Beginning at the line that includes "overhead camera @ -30", print each remaining line of the data word for word. Output nothing else.

[[ Dataset, beginning ]]

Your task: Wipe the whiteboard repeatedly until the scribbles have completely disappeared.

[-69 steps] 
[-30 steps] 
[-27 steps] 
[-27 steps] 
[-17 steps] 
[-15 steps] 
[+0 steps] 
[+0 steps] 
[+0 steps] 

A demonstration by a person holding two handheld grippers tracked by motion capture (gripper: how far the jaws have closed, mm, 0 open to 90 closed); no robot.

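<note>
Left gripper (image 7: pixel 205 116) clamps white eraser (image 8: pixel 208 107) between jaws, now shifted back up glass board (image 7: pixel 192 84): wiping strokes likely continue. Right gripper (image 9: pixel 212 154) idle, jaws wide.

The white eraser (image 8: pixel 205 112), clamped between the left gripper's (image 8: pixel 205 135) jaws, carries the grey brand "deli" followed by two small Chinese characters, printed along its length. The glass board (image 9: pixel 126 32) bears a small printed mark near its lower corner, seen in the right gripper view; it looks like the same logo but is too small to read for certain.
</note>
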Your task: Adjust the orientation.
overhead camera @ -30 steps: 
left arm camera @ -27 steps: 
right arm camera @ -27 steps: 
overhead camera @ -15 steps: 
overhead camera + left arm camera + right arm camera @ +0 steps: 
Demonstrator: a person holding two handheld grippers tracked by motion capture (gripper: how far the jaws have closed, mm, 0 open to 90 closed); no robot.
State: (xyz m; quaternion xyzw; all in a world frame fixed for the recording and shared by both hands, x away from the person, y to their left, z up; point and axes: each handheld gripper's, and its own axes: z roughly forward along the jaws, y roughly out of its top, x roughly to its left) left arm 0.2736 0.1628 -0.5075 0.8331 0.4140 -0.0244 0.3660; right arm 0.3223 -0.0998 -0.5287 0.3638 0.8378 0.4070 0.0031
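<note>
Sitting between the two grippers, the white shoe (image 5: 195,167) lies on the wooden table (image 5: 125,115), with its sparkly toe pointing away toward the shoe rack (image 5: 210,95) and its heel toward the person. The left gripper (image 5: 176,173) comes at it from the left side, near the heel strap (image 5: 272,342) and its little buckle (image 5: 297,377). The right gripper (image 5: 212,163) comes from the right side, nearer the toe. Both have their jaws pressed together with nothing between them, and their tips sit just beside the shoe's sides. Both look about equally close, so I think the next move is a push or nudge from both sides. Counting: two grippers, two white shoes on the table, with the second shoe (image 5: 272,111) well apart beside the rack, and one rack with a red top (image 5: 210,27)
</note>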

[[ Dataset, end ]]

Task solution:
overhead camera @ -30 steps: 
left arm camera @ -27 steps: 
right arm camera @ -27 steps: 
overhead camera @ -15 steps: 
overhead camera + left arm camera + right arm camera @ +0 steps: 
Demonstrator: a person holding two handheld grippers tracked by motion capture (gripper: how far the jaws have closed, mm, 0 open to 90 closed); no robot.
State: (xyz m; quaternion xyzw; all in a world frame fixed for the recording and shared by both hands, x away from the person, y to their left, z up; point and axes: each handheld gripper's, and its own axes: z roughly forward along the jaws, y roughly out of its top, x roughly to its left) left arm 0.2736 0.1628 -0.5075 0.8331 0.4140 -0.0244 0.3660; right arm 0.3223 -0.0998 -0.5287 0.3638 0.8378 0.4070 0.0031
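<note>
Sitting between the two grippers, the white shoe (image 5: 195,167) lies on the wooden table (image 5: 125,115), with its sparkly toe pointing away toward the shoe rack (image 5: 210,95) and its heel toward the person. The left gripper (image 5: 176,173) comes at it from the left side, near the heel strap (image 5: 272,342) and its little buckle (image 5: 297,377). The right gripper (image 5: 212,163) comes from the right side, nearer the toe. Both have their jaws pressed together with nothing between them, and their tips sit just beside the shoe's sides. Both look about equally close, so I think the next move is a push or nudge from both sides. Counting: two grippers, two white shoes on the table, with the second shoe (image 5: 272,111) well apart beside the rack, and one rack with a red top (image 5: 210,27)
</note>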

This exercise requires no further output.